So I’m out walking during lunch and one of the guys from my department passes by and asks how I’m doing. Now, he knows (some of) the struggles I’m going through, I give him a slightly-accurate answer: “Managing. Each day is a struggle, but it’s another day.” which is close enough to truth. Couldn’t be a dozen steps later and one of the happy-always-smiling-always-cheerful types walks by – asks me also how I’m doing. My response? “Doin’ great. How are you?” And she answers as we pass and that’s the end of it. Or so I think.
I glance back for whatever reason (still don’t know for sure why) and catch the look I’m getting from the first guy which is somewhat disbelieving – incredulous… So what just happened? Obviously the answer I gave him is no where near the answer I gave the second person who asked. And now the issue (at least in my brain) is – why?
Should be obvious, right? The one who asks who really has an interest gets a truer answer than the person who asks because it’s polite to ask. But is that really it? Or is it deeper? The answer I give a man is different than the answer I give a woman … UGH – I hate personal insights.

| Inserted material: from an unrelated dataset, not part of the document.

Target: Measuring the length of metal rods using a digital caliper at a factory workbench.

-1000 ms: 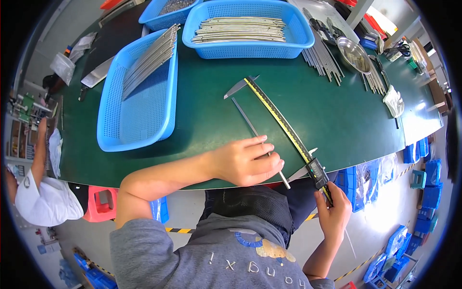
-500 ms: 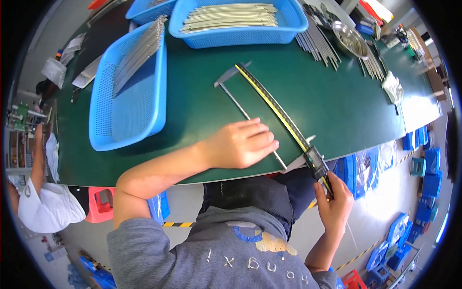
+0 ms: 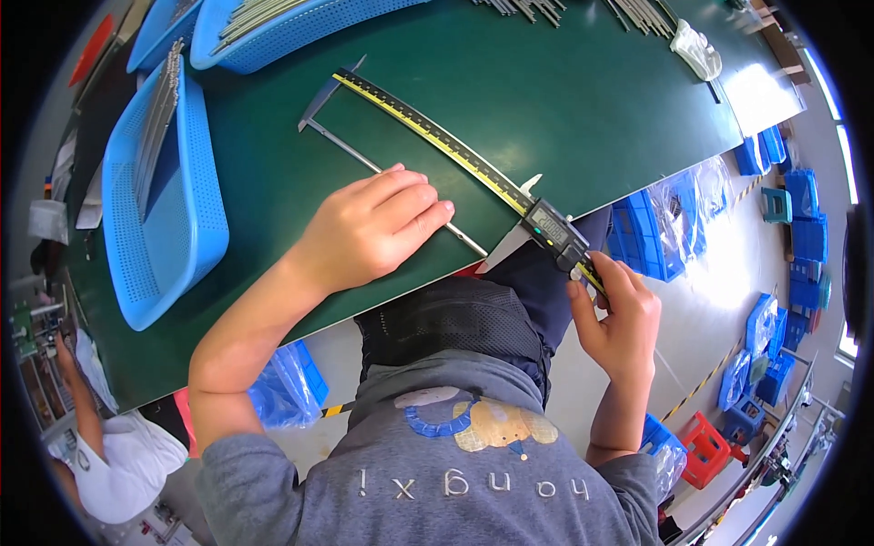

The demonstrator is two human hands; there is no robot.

Truth is, typically – I am much less open, much more untrusting when it comes to conversation with a woman. Yes, we can trace a lot of that back to my older sisters when I was little … and my mother for that matter … Interestingly, in a social gathering, it’s more likely I will be talking to two or three women than two or three men. Of course, I’m more guarded, so much less “me” – and in that respect, much more casual and appearing relaxed around women.
Again – I truly hate introspection because it inevitably brings about person growth, and growth HURTS.
so how am I? Really?
If I were doin’ any better I’d be triplets.